● YOUR OBJECTIVE
When you reach the line in the data below that contains "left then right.", please start repeating lines exactly, and stop after the line that contains "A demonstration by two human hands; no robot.", repeating nothing else.

● DATASET EXTRACT
※ ※ ※
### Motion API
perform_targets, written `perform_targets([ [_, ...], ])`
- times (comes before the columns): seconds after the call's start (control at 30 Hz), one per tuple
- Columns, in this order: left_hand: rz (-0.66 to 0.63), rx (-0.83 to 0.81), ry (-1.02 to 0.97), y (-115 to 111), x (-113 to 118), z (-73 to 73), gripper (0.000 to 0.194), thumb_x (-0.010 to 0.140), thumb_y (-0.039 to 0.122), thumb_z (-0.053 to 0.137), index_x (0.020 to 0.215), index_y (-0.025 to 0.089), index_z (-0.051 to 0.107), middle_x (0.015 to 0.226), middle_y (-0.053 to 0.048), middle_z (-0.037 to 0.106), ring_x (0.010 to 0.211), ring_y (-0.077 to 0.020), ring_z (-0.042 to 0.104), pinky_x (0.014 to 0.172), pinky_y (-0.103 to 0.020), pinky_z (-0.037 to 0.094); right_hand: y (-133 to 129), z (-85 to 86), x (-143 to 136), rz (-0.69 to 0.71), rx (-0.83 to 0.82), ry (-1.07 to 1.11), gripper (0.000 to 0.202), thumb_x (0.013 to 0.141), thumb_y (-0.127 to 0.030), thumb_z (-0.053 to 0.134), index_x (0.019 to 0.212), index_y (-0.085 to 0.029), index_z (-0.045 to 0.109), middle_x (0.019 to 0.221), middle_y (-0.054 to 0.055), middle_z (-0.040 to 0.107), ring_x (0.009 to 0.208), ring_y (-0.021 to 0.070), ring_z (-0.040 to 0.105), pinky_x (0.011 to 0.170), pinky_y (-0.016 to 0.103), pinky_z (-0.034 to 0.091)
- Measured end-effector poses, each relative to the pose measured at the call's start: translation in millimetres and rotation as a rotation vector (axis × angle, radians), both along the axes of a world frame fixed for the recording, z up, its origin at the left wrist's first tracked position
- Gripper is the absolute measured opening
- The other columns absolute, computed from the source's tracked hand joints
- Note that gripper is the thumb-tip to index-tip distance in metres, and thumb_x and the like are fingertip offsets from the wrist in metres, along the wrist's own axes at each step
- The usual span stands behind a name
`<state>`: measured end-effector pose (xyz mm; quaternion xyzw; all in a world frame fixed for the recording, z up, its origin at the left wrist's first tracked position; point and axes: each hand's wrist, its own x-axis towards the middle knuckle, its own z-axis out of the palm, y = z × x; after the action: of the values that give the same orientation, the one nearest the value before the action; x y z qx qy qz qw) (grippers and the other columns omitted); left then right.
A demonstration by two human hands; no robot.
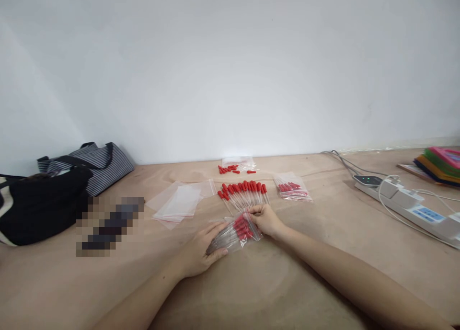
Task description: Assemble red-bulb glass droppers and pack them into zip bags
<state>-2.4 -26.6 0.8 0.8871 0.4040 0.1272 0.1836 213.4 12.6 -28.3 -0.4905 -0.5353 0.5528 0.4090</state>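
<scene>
Between my hands lies a clear zip bag [235, 233] with several red-topped glass droppers inside, their red bulbs toward the right. My left hand [204, 248] grips the bag's left end, thumb below and fingers above. At the bag's upper right edge, near the zip strip, my right hand [265, 220] pinches the plastic. Just beyond, a row of loose red-bulbed droppers [244, 190] is fanned out on the table. Flat empty zip bags [181, 200] overlap to the left of that row. Another zip bag [293, 187] holding droppers rests to its right.
Loose red bulbs [228, 169] and a clear bag [237, 161] sit near the wall. Black and striped bags [97, 157] stand at left beside a pixelated patch. A power strip [413, 210] with cables and a stack of coloured frames [440, 165] occupy the right side.
</scene>
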Motion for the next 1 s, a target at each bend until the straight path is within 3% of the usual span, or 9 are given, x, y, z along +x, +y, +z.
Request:
perform_targets([
  [0.2, 0.022, -0.018, 0.014, 0, 0, -2.0, 0.055, 0.081, 0.039, 0.047, 0.130, 0.021, 0.032, 0.132, -0.008, 0.040, 0.121, -0.0232, 0.036, 0.100, -0.041, 0.032, 4, -2.6, -2, -0.170, 0.185, -0.309, 0.021, 0.060, -0.028, 0.063, 0.048, -0.016, 0.050, 0.048, -0.001, 0.054, 0.049, 0.0111, 0.051, 0.046, 0.021, 0.036],
  [0.33, 0.028, -0.021, 0.018, 0, 0, -2.5, 0.055, 0.081, 0.038, 0.046, 0.130, 0.021, 0.032, 0.132, -0.009, 0.040, 0.121, -0.0229, 0.036, 0.100, -0.042, 0.031, 3, -4.8, 2, -0.214, 0.297, -0.372, 0.013, 0.060, -0.023, 0.062, 0.060, -0.017, 0.050, 0.051, -0.005, 0.051, 0.049, 0.0087, 0.047, 0.048, 0.020, 0.035],
  [0.47, -0.010, -0.057, 0.019, 1, -6, 3.4, 0.052, 0.079, 0.038, 0.050, 0.128, 0.026, 0.037, 0.133, -0.007, 0.040, 0.120, -0.0241, 0.039, 0.098, -0.043, 0.034, 5, -3.4, 13, 0.049, 0.263, -0.174, 0.024, 0.063, -0.020, 0.059, 0.087, -0.017, 0.055, 0.053, -0.008, 0.048, 0.047, 0.0067, 0.044, 0.047, 0.017, 0.035],
  [0.57, -0.087, -0.113, 0.036, 5, -18, 9.1, 0.049, 0.077, 0.039, 0.054, 0.124, 0.032, 0.042, 0.133, -0.003, 0.041, 0.119, -0.0240, 0.040, 0.097, -0.043, 0.034, 3, 2.9, 21, 0.325, 0.235, -0.165, 0.019, 0.064, -0.025, 0.061, 0.081, -0.016, 0.061, 0.056, -0.005, 0.053, 0.047, 0.0057, 0.043, 0.045, 0.016, 0.034],
  [0.63, -0.100, -0.127, 0.051, 10, -28, 9.7, 0.049, 0.075, 0.039, 0.058, 0.122, 0.034, 0.044, 0.133, -0.002, 0.041, 0.120, -0.0238, 0.039, 0.098, -0.043, 0.033, -1, 7.3, 22, 0.421, 0.203, -0.188, 0.021, 0.066, -0.030, 0.060, 0.081, -0.016, 0.064, 0.058, -0.003, 0.056, 0.045, 0.0050, 0.041, 0.042, 0.015, 0.032],
  [0.73, -0.005, -0.014, 0.034, 24, -45, 4.1, 0.050, 0.071, 0.036, 0.063, 0.119, 0.031, 0.049, 0.132, -0.004, 0.042, 0.120, -0.0242, 0.038, 0.097, -0.042, 0.034, -9, 10.2, 18, 0.480, 0.234, -0.216, 0.027, 0.070, -0.034, 0.058, 0.088, -0.016, 0.066, 0.057, -0.002, 0.058, 0.041, 0.0045, 0.038, 0.040, 0.015, 0.031],
  [0.83, 0.183, 0.234, -0.013, 40, -58, -5.0, 0.037, 0.076, 0.034, 0.055, 0.112, 0.027, 0.055, 0.124, -0.006, 0.049, 0.114, -0.0242, 0.045, 0.095, -0.042, 0.036, -13, 10.8, 11, 0.512, 0.403, -0.318, 0.032, 0.072, -0.033, 0.056, 0.099, -0.018, 0.065, 0.064, -0.002, 0.062, 0.047, 0.0062, 0.042, 0.044, 0.017, 0.033],
  [0.93, 0.356, 0.411, -0.069, 47, -58, -10.5, 0.029, 0.079, 0.036, 0.048, 0.102, 0.023, 0.060, 0.112, -0.008, 0.055, 0.103, -0.0246, 0.052, 0.090, -0.042, 0.041, -15, 12.6, 4, 0.516, 0.577, -0.457, 0.033, 0.072, -0.029, 0.056, 0.105, -0.021, 0.062, 0.082, 0.001, 0.064, 0.058, 0.0090, 0.050, 0.055, 0.019, 0.039],
  [1.0, 0.371, 0.405, -0.120, 41, -52, -10.6, 0.031, 0.080, 0.038, 0.045, 0.101, 0.020, 0.060, 0.106, -0.008, 0.057, 0.098, -0.0228, 0.055, 0.087, -0.039, 0.044, -16, 13.7, -1, 0.486, 0.677, -0.555, 0.031, 0.074, -0.025, 0.054, 0.104, -0.023, 0.061, 0.088, 0.002, 0.063, 0.068, 0.0115, 0.054, 0.063, 0.021, 0.041],
])
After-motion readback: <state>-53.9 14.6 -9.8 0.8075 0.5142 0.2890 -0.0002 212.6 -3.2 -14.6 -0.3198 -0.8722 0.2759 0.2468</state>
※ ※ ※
● TASK SOLUTION
`<state>`: measured end-effector pose (xyz mm; quaternion xyzw; all in a world frame fixed for the recording, z up, its origin at the left wrist's first tracked position; point and axes: each hand's wrist, its own x-axis towards the middle knuckle, its own z-axis out of the palm, y = z × x; after the action: of the values that give the same orientation, the one nearest the value before the action; x y z qx qy qz qw) (grippers and the other columns omitted); left then right.
A demonstration by two human hands; no robot.

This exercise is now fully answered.